Специфика агропроизводства на монастырских землях периода феодализма уясняется в сравнении с хозяйствами черносошных (свободных) крестьян. Если последние не преследовали коммерческих целей и выращивали столько, сколько было необходимо для выживания, то монахи стремились получить от земли как можно больше, чтобы излишки пустить на продажу, доходы от которой составили один из источников несметных монастырских богатств. К тому же «двоеверие» крестьян накладывало существенный отпечаток на их отношение к природе, делая его более чутким и бережным. Разумеется, отношение к природе христианских монахов было свободно от подобных языческих предрассудков. Монастырское землепользование никак нельзя назвать «экологически безопасным» и даже рациональным: земли эксплуатировались беспорядочно, не выдерживались сколько положено под паром, нередко сдавались в аренду и становились предметом спекуляций. Все это неизбежно вело к их быстрому истощению, и уже на Соборе 1581 года церковникам пришлось признать, что большинство монастырских вотчин находятся в состоянии «запустошения»... Кстати, создание в XVII веке Монастырского приказа - государственного органа, осуществляющего контроль над церковными землями, а также последующая их секуляризация в XVIII веке были продиктованы не в последнюю очередь необходимостью наведения порядка на огромных территориях, зачастую доведенных духовными магнатами до крайнего разорения... Как видим, лубочный пример с монастырями тоже оказывается неудачным.

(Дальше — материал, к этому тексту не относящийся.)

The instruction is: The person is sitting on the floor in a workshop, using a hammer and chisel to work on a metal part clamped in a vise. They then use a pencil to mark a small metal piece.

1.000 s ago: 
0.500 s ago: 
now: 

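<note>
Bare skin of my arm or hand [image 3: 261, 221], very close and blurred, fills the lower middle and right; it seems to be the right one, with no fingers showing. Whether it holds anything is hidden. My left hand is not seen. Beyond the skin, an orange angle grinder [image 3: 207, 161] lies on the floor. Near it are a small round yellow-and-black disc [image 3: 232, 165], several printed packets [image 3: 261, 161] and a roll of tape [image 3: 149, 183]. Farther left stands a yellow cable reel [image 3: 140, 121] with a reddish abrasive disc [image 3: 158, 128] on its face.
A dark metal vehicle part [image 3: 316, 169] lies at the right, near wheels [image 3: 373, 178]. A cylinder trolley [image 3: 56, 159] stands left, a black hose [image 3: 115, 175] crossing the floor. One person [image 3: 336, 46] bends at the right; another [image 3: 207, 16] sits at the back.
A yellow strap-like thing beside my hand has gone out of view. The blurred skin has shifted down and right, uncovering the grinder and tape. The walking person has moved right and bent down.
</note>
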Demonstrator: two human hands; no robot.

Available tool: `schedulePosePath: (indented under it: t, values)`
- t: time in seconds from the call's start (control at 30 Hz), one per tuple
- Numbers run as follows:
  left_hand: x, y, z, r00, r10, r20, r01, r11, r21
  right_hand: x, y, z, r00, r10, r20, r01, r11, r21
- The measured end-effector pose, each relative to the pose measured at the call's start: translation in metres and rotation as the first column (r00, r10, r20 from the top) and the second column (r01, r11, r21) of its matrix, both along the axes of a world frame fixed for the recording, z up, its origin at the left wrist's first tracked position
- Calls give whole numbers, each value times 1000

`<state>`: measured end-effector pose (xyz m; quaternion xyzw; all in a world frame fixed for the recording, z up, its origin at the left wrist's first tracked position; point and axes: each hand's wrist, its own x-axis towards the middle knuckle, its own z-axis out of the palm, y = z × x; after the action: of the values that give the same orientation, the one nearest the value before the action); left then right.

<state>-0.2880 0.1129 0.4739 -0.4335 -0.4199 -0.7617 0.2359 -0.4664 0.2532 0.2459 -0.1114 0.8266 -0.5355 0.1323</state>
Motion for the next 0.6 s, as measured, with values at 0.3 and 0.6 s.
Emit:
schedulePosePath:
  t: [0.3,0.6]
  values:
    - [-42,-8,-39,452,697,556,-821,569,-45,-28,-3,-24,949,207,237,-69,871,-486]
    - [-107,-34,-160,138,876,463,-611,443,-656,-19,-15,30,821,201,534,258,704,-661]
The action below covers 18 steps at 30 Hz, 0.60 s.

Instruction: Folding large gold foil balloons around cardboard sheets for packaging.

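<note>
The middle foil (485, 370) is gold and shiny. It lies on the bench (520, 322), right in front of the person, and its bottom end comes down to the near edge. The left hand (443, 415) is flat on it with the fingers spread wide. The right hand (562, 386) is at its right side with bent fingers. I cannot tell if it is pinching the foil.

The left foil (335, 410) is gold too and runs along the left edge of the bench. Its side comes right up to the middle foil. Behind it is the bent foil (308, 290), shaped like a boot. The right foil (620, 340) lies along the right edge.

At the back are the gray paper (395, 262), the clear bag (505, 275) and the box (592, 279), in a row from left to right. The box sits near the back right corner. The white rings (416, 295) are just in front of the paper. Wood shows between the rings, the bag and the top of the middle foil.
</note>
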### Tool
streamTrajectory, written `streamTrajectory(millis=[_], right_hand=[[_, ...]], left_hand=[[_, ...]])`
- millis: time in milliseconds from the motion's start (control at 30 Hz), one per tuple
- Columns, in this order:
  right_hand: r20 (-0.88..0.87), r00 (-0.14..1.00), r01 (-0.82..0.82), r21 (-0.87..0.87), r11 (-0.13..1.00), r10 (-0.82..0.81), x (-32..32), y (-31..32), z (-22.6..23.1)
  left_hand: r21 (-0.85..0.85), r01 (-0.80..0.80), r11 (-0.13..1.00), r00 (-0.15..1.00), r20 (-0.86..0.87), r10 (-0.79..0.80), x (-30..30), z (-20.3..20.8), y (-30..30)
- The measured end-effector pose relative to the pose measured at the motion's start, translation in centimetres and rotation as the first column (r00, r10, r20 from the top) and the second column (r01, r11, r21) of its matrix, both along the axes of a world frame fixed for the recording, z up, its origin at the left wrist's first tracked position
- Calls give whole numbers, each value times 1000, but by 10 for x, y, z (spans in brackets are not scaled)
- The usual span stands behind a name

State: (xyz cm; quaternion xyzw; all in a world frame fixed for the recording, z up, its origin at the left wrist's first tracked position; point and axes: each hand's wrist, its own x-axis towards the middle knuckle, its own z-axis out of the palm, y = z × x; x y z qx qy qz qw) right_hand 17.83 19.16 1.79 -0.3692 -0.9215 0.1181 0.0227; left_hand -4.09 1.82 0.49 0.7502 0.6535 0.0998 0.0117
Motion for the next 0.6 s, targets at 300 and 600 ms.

Однако самый неубедительный – личный пример Патриарха Кирилла, который на практике отнюдь не проявляет ни уважения к природе, ни аскетического самоограничения, к чему призывает на словах. То, как обходятся с природой в загородных резиденциях Предстоятеля Церкви, никак не прибавляет убедительности экологической декларации РПЦ. По данным Всероссийского общественного движения «Открытый берег» (см.: http: //openbereg. ru/? p=2960), при Патриархе Кирилле территория патриаршей резиденции (в РПЦ это сооружение называют «духовно-административным и культурным центром») в поселке Дивноморское Геленджикского района увеличилась в 10 раз, причем под застройку, вырубку и сплошное огораживание РПЦ добилась получения 12,7 га Государственного лесного фонда, покрытых реликтовой пицундской сосной, которые застраивать, вырубать или огораживать закон запрещает в принципе. Также на все время пребывания Патриарха, предпочитающего отдыхать без лишних свидетелей, сторожевые катера наглухо перекрывают примыкающую к поселку акваторию, не делая исключений для рыбацких шхун. В августе минувшего года охрана запретила рыбакам даже выбрать сети, заброшенные в море еще до приезда Патриарха Кирилла; выбранные через пару недель сети были заполнены огромным количеством мертвой рыбы, то есть было спровоцировано настоящее экологическое бедствие...
Вот и приходится в связи с экологической декларацией РПЦ первым делом напомнить ее Предстоятелю евангельское: «Врач! Исцели самого себя» (Лк. 4: 23).